- [Data section]:

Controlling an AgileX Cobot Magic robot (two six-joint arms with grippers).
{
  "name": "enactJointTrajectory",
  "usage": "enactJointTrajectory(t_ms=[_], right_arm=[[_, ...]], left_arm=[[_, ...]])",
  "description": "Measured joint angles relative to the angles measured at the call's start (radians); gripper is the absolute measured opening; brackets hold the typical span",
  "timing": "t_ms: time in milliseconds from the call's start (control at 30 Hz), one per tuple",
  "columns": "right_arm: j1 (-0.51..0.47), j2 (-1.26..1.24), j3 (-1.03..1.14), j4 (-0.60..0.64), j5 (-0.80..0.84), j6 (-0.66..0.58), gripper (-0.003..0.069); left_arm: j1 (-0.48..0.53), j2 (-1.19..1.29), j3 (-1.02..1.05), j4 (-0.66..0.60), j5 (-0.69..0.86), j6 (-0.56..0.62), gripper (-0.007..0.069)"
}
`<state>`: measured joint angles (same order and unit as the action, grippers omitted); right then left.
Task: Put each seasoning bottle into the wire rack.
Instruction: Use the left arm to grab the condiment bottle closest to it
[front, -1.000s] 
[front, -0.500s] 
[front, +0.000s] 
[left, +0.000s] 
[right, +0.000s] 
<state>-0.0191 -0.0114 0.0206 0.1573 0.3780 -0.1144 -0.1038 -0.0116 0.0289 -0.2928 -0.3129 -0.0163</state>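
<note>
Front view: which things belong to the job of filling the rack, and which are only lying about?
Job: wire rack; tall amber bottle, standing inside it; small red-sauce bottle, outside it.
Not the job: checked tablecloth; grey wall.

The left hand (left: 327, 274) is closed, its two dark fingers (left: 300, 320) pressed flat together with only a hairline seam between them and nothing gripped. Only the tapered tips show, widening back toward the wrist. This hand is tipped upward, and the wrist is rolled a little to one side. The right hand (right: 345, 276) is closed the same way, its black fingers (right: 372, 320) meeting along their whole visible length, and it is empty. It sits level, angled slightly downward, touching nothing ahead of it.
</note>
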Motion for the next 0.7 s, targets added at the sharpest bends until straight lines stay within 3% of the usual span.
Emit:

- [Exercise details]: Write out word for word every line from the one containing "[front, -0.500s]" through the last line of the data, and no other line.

- [Answer to the problem]:
[front, -0.500s] 
[front, +0.000s] 
[left, +0.000s] 
[right, +0.000s] 
<state>-0.0191 -0.0114 0.0206 0.1573 0.3780 -0.1144 -0.1038 -0.0116 0.0289 -0.2928 -0.3129 -0.0163</state>
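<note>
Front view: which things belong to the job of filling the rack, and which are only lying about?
Job: wire rack; tall amber bottle, standing inside it; small red-sauce bottle, outside it.
Not the job: checked tablecloth; grey wall.

The left hand (left: 327, 274) is closed, its two dark fingers (left: 300, 320) pressed flat together with only a hairline seam between them and nothing gripped. Only the tapered tips show, widening back toward the wrist. This hand is tipped upward, and the wrist is rolled a little to one side. The right hand (right: 345, 276) is closed the same way, its black fingers (right: 372, 320) meeting along their whole visible length, and it is empty. It sits level, angled slightly downward, touching nothing ahead of it.
</note>
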Motion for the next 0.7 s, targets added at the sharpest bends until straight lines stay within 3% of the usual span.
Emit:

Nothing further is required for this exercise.